Beth jumped out of the car. “No, no, wait! I have the ice cream! You can’t leave without me!”

  “Lady,” shouted the driver behind her, “you’re blocking traffic. Get back in and drive.”

  She got in and drove desperately, finally pulling right up on the grass, crumpling the NO PARKING ON THE GRASS sign. The Duet pulled remorselessly away from the shore. She ripped open the door to carry her ice cream.

  “You can’t park here,” said a policeman.

  “I know, but I have the ice cream,” Beth said miserably, “and the boat—”

  “Is gone,” said the policeman sympathetically. “Now drive back across the main road and park in the commuter lot. You’ll have to hire a boat to catch up to them, if you really want them to have that ice cream.” He looked in the backseat. “Not that anybody will want it now.”
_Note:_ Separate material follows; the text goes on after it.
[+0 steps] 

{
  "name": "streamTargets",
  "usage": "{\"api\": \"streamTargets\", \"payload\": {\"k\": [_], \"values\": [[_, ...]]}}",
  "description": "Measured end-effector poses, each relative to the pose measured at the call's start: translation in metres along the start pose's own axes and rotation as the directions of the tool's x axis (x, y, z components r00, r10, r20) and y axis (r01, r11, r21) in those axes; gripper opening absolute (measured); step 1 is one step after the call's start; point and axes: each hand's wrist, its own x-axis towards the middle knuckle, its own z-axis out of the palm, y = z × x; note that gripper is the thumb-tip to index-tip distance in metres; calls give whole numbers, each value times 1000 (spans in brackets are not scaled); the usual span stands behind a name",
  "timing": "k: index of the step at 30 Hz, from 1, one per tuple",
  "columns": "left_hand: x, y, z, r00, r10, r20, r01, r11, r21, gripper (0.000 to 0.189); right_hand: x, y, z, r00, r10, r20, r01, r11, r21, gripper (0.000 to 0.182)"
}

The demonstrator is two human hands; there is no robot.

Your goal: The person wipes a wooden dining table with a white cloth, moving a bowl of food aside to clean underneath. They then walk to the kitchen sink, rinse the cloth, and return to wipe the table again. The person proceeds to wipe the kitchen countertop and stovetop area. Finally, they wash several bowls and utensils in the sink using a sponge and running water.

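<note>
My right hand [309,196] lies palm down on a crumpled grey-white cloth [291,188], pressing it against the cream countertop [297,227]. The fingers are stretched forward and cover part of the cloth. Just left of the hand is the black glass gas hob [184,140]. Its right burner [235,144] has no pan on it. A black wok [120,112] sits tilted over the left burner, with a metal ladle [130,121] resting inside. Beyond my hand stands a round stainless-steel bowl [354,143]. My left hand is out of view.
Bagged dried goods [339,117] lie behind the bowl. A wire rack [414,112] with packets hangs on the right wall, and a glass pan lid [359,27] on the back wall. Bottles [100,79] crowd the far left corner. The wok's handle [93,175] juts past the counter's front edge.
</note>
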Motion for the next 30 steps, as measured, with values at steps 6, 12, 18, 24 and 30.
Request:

  There was no choice. She obeyed, parked across the road, and staggered across the stopped traffic with an armload of melting ice cream.

  The Duet was too far out in the river even to yell at.

  This is my life, thought Beth Rose. This is my entrance to adulthood. Kip goes to New York. Anne sees the world. Emily gets married. I sit on the dock with ice cream melting around my ankles.

  I have truly missed the boat.

  Chapter 11

  JEREMIAH DUNSTAN SHOULDERED THE heavy movie camera and waited for the white convertible to appear. He had shot the arrival of each party guest and had a nice scene of them crouched down in various corners in the little boat. He was hot and tired and wished he could be a guest instead of a hired hand.

  Back last summer Jere and his father had taken (as they always did) day trips downriver with people who wanted to fish. They were mostly working men who could fit only a couple days of fishing into their lives each year. They wanted action. Unfortunately, fishing on the Westerly River was not a high-action item.

  Jere had been given a movie camera for his birthday, because at the time he insisted he would be a famous Hollywood director. It had turned out to be more work and less fun and a lot more expense than he had bargained for. Plus, who did you show these films to? You needed an awfully kind girlfriend and Jere hadn’t found one.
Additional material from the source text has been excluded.